Researchers in North Africa are challenging the long-held scientific opinion that East Africa is ground zero for human evolution.
The oldest known stone tools used by human ancestors are about 2.6 million years old and originate from Ethiopia. The early technology was thought to have spread from East Africa to the rest of the continent. However, new research recently published in the journal Science details how archaeologists in Algeria have uncovered new evidence of flint tools that are 2.4 million years old.
While the Algerian tools are still 200,000 years younger than those found in Ethiopia, the ages are similar. Experts doubt that the knowledge of how to make stone tools could have migrated from Ethiopia to Algeria in that time.
“The time difference is so short for an expansion of 7,000 kilometres because prehistorical migrations were really slow,” says Mohamed Sahnouni, an archaeologist at the National Research Center on Human Evolution in Spain, who led the excavation. “That’s why we think there may be more than one spot in Africa were early human culture arrived.”
In 2017, archaeologists in Morocco published their findings of a dig where they unearthed what turned out to be the oldest human remains in the world. (See a related article, “Discovery of Oldest Human Remains Fosters Moroccan Pride.”)
While these two discoveries are not directly related—with a time gap of more than two million years between them—they collectively serve to point the evolutionary compass northwards, say experts.
“They both emphasize the importance of northern Africa in human evolution, which has often been neglected in favor of East Africa,” says Ignacio de la Torre, a professor of palaeolithic archaeology at University College London who was not involved in either study.
Sahnouni agrees. “In our field, all the focus has been on East Africa because of the good condition of excavations there, but now some new things are coming out of North Africa, which is quite surprising to many people,” he says.
“Look at the earth-shattering information coming out of either Algeria or Morocco,” Sahnouni says. “It means that early human evolution didn’t happen in one place in Africa, but in at least two locations and probably in other parts of the African continent.”
Sahnouni spent eight years excavating the site, which is about a two-and-half-hour drive inland from the capital, Algiers, where he discovered several different stone tools apparently designed for chopping and cutting.

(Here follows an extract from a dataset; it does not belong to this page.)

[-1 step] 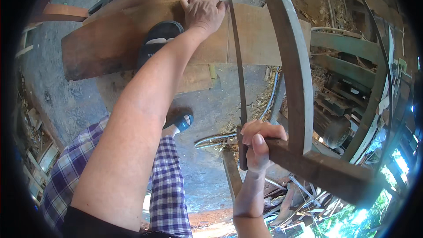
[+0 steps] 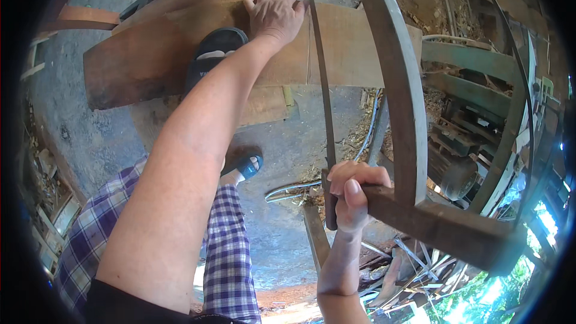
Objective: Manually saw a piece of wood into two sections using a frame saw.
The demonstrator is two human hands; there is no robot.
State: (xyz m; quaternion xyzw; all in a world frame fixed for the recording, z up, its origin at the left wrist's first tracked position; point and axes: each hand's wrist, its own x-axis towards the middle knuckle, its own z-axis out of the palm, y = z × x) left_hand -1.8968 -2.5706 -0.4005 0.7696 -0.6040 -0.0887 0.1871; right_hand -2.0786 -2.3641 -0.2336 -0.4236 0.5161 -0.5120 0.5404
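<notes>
The right hand [image 2: 355, 185] gripped the frame saw [image 2: 409, 126]; the left hand [image 2: 277, 17] curled over the board [image 2: 348, 48], apparently unsevered. Beside that hand crossed the blade [image 2: 324, 84], cut depth unclear.

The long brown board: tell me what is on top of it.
A foot in a dark sandal and the left hand rest on the board. The saw blade crosses over it in view. Wood beneath sandal and hand is hidden.

Grey concrete floor [image 2: 285, 144], thin blue hose [image 2: 374, 114], scattered sawdust [image 2: 354, 127], heaped wood scraps [image 2: 423, 266] lower right
</notes>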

They suggest a community of active hunters and butchers.
Close to the tools, Sahnouni’s team found a plethora of elephant, hyena, pig and crocodile bones with notches and indentations on them, which suggests the tool-users weren’t picky about what they butchered.
If Sahnouni is correct that 200,000 years isn’t enough time for our evolutionary ancestors to have traveled across nearly 4,500 miles of forest, mountains and desert, then that, combined with the discovery of the oldest human remains coming from Morocco, calls into question an underlying principle of what scientists thought to be humankind’s evolutionary story.
De la Torre says the common narrative needs a fresh examination. “We need to focus more on the huge potential of northern African sequences to study the early stages of human evolution,” he says.
Human ancestors could have simultaneously invented stone tools in other parts of Africa—in addition to the North and East—but it’s just that archaeologists haven’t found the artifacts yet or that they weren’t as well preserved. West Africa, for example, typically has acidic soils, which means the preservation of remains is poor.
“There are large parts of Africa still largely unexplored,” says de la Torre.
But for the time being, Sahnouni is pleased that the scientific community is coming around to the idea of an alternative evolutionary theory.
“I think North Africa has its place now in the story of the emergence of humankind and culture,” says Sahnouni.